Contributing to success
Industrial robots typically use proprietary code that requires special software for development and test. In contrast, the open platform and ease of programming of the UR cobots was a significant advantage.
“In traditional industrial robot applications, you have to do all the programming in the cell, at a reduced speed, and then leave the cell, press the button and hope for the best,” Fraser says. “Universal Robots was a refreshing change from this because all the scripting and programmability in it was open, and it can interface with any software, program and simulation tool. You’re not limited.”
As Fraser started the project, he was able to easily find the resources he needed on the UR website. “The UR Academy has great examples and tutorials on programming the cobot. It actually gives you a full simulation of how a program would look and how to write it, without having to download any software. It’s all purely online, so that was extremely helpful.”

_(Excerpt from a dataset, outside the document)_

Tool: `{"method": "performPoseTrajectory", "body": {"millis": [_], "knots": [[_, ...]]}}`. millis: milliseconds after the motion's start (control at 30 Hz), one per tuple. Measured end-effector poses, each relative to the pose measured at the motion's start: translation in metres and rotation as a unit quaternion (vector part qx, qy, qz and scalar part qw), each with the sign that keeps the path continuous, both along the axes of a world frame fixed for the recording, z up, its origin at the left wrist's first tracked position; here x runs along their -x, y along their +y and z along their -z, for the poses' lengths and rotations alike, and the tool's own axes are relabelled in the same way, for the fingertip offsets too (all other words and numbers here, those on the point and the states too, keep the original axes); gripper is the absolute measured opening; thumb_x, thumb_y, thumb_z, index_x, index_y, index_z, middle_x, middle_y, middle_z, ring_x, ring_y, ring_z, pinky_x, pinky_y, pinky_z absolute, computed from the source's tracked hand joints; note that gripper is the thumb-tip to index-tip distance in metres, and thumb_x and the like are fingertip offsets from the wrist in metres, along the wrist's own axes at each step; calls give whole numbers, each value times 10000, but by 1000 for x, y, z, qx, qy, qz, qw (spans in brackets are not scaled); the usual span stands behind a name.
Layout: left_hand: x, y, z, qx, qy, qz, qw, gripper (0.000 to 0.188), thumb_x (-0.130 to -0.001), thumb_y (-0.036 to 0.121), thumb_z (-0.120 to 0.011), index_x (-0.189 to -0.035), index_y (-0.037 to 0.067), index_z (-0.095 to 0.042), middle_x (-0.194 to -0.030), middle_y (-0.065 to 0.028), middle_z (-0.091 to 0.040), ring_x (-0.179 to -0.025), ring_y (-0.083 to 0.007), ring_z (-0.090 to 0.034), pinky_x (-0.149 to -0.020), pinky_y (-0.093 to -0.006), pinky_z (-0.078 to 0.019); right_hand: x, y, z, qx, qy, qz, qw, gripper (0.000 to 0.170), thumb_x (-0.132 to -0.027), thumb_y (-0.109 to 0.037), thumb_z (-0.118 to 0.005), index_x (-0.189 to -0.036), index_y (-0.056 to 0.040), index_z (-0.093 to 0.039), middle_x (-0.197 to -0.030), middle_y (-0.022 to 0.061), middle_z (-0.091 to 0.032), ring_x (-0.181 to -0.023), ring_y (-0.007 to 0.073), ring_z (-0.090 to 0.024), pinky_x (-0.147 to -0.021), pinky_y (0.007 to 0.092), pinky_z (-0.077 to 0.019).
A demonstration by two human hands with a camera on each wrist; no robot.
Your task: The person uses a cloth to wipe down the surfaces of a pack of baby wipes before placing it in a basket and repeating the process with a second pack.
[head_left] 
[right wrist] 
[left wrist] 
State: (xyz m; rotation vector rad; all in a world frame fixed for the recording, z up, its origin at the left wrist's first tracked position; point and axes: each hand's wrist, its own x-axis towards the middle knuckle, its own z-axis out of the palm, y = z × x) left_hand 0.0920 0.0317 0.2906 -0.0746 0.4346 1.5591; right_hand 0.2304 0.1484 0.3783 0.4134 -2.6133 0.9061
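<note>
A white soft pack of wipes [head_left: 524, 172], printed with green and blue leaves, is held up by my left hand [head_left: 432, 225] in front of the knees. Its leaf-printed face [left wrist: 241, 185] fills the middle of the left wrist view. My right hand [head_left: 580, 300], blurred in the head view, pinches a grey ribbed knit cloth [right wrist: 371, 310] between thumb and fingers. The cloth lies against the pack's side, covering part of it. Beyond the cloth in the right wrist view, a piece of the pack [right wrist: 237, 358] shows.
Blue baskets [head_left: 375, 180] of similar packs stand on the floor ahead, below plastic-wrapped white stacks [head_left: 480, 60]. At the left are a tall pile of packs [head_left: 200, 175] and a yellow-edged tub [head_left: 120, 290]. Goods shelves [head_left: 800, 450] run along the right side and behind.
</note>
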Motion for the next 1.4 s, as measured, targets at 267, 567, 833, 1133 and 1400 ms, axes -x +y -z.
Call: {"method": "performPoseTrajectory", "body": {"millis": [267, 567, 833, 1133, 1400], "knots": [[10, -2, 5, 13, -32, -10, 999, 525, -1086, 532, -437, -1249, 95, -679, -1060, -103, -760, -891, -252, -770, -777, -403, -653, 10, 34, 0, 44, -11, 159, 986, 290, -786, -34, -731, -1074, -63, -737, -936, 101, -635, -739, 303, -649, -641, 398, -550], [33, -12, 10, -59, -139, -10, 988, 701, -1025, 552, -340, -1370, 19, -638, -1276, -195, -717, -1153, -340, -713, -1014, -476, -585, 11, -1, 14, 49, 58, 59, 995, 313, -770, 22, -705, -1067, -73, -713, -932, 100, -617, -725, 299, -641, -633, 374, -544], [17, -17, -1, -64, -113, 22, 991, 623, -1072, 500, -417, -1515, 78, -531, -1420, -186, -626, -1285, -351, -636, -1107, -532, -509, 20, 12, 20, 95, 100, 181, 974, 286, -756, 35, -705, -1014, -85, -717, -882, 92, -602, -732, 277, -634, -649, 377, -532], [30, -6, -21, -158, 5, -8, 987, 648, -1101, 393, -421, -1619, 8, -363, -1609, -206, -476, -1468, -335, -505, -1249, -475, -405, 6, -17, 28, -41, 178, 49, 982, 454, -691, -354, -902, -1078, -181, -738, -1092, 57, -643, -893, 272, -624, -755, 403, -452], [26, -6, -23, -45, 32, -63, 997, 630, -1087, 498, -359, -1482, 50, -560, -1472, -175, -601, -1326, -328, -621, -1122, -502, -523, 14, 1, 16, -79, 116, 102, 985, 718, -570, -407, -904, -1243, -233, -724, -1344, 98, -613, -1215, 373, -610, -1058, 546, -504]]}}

Fraser says his team developed their own URCap in-house, noting, “A lot of the tools available to us online, such as the UR+ Developer Forum, had a ton of resources and answers that I needed to get through the project. All in all, it ended up being a pretty great experience.”
Fraser also discovered the value of UR and its partner’s simulation tools to save time and effort. The UR Sim is an offline simulator for the UR pendant. It let him test the URCaps he developed without having to upload them to the cobot and test them on the production floor.
“The big benefit of being able to upload to a simulator rather than the actual cobot was a major reduction in cycle times,” Fraser explains. “We didn’t have to go back and forth to the cobot to test it. I could test everything right on my computer.”
He also discovered the UR-certified RoboDK offline simulation software on the UR+ website. RoboDK is an offline simulation tool where Fraser could load 3-D parts data and program an entire path. The uploading and reading UR script into RoboDK made testing very quick.
Now that CIS has experience with UR, they have confidence for future initiatives and application, such as machine tending in manufacturing assembly. Fraser is also considering adding vision capabilities to the MIG welding robots similar to the approach used for plasma cutting. Another option is implementing more complex cuts with the plasma cutting robots such as coping for steel beams or standard part cuts the robot could do quickly while minimizing disruption to production.
“UR is definitely a platform with which we’re going to continue to work,” Levesque says. “The ease of use and approachability of the platform is definitely appealing for the company.”